Sebanyak 707 orang, termasuk siswa dan guru, diduga mengalami keracunan setelah mengonsumsi Makan Bergizi Gratis di Semarang. Kepala Badan Gizi Nasional melakukan kunjungan untuk memantau kondisi para...

L
Lucas Fabian
03 August 2026 55 pembaca
Foto: Antara Foto/Andri Saputra
Foto: Antara Foto/Andri Saputra

Jakarta - Pada hari Sabtu (1/8/2026), Kepala Badan Gizi Nasional (BGN), Sudaryono, mengunjungi para korban yang diduga mengalami keracunan akibat Makan Bergizi Gratis (MBG) di Kota Semarang. Kunjungan ini bertujuan untuk memeriksa kondisi kesehatan para korban dan memastikan penanganan yang diberikan oleh pihak rumah sakit berjalan dengan baik.

Selama kunjungannya, Sudaryono mendatangi beberapa rumah sakit yang merawat para korban, termasuk RS Permata Medika, RS Bhakti Tamtama, dan RS Pantiwilasa Citarum. Kunjungan ini merupakan respons cepat dari pemerintah setelah insiden yang melibatkan ratusan siswa dan guru di SMK Negeri 6 Semarang.

Jumlah Korban dan Gejala yang Dialami

Sebelumnya, Dinas Kesehatan Kota Semarang melaporkan bahwa sebanyak 707 orang diduga mengalami keracunan setelah mengonsumsi Makan Bergizi Gratis yang dibagikan di sekolah pada hari Jumat (31/7/2026). Dari jumlah tersebut, 693 di antaranya adalah siswa dan 14 orang merupakan guru.

Para korban umumnya melaporkan gejala seperti pusing, mual, dan muntah setelah mengkonsumsi makanan tersebut. Beberapa dari mereka mendapatkan perawatan di rumah sakit, sementara yang lainnya menerima penanganan medis sesuai dengan kondisi masing-masing.

Investigasi dan Tindakan Selanjutnya

Menanggapi kejadian ini, Sudaryono menegaskan bahwa tim investigasi saat ini masih bekerja untuk menyelidiki penyebab insiden tersebut. Investigasi dilakukan untuk mengidentifikasi sumber masalah dan mencegah terulangnya kejadian serupa di masa depan.

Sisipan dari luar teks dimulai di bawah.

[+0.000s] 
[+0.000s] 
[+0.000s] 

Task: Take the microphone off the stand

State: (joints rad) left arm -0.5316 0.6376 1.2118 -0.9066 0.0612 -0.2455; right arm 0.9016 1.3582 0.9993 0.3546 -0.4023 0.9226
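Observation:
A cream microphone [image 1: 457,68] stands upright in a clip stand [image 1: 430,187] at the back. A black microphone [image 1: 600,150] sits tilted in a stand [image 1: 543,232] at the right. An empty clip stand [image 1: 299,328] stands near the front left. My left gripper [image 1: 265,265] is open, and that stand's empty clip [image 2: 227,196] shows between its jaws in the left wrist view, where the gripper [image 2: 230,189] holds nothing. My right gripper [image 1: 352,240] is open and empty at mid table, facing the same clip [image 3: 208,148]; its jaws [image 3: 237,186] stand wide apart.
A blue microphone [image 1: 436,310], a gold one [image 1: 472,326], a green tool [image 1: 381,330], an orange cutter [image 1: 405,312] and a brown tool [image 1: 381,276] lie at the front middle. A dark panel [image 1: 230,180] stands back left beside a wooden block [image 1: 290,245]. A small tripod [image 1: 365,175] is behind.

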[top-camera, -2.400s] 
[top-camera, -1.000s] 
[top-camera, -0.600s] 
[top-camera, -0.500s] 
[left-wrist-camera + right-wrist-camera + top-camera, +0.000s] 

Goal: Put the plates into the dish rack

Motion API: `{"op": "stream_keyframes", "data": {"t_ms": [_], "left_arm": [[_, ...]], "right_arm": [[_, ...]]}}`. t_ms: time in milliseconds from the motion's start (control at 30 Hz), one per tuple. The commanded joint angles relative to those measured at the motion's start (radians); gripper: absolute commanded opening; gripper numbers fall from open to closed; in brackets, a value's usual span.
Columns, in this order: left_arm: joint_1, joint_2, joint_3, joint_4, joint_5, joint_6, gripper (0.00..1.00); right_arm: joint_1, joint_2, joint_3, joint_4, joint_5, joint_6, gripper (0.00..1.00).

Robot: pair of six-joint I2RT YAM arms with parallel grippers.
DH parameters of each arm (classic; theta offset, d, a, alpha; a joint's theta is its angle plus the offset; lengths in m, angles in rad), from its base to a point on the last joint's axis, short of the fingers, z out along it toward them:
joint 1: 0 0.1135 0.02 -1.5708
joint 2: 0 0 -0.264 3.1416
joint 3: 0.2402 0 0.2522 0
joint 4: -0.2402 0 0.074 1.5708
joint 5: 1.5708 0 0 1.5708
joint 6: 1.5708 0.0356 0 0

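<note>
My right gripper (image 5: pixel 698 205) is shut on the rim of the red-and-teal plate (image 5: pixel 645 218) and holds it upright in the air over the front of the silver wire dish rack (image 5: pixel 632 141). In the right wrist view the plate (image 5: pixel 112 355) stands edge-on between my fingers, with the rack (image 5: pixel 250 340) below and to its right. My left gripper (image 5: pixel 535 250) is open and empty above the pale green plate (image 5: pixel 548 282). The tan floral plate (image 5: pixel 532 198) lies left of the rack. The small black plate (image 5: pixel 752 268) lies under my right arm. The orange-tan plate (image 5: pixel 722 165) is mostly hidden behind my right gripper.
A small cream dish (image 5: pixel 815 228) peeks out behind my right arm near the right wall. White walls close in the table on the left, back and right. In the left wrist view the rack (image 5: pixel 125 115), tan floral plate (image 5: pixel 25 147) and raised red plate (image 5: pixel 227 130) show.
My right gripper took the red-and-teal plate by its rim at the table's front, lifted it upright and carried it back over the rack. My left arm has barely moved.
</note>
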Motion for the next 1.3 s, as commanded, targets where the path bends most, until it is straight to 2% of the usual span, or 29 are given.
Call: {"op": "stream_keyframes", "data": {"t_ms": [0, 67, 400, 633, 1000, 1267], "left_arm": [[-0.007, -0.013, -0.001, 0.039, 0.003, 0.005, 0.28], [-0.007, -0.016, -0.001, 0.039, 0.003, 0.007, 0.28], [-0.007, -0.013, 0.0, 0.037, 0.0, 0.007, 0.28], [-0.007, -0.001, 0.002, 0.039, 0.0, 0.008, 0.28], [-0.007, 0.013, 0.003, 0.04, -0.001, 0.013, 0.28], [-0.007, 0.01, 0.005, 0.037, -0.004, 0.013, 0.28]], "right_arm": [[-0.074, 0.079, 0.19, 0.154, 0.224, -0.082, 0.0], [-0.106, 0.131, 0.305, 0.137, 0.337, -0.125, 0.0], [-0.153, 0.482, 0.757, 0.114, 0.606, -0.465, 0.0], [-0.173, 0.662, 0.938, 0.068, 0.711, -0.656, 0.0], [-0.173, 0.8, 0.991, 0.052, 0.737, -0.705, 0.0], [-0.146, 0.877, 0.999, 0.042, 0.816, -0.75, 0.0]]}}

"Tim investigasi masih bekerja untuk mendalami kasus ini. Kami ingin memastikan penyebabnya berdasarkan hasil pemeriksaan yang komprehensif," kata Sudaryono. Ia juga menambahkan, "Jika nanti terbukti ada kelalaian, kami akan melakukan suspend terhadap SPPG yang terkait sambil menunggu hasil evaluasi dan tindak lanjut sesuai ketentuan yang berlaku."

Sampai saat ini, penyebab pasti dari dugaan keracunan tersebut masih menunggu hasil dari investigasi dan pemeriksaan laboratorium terhadap sampel makanan yang terlibat.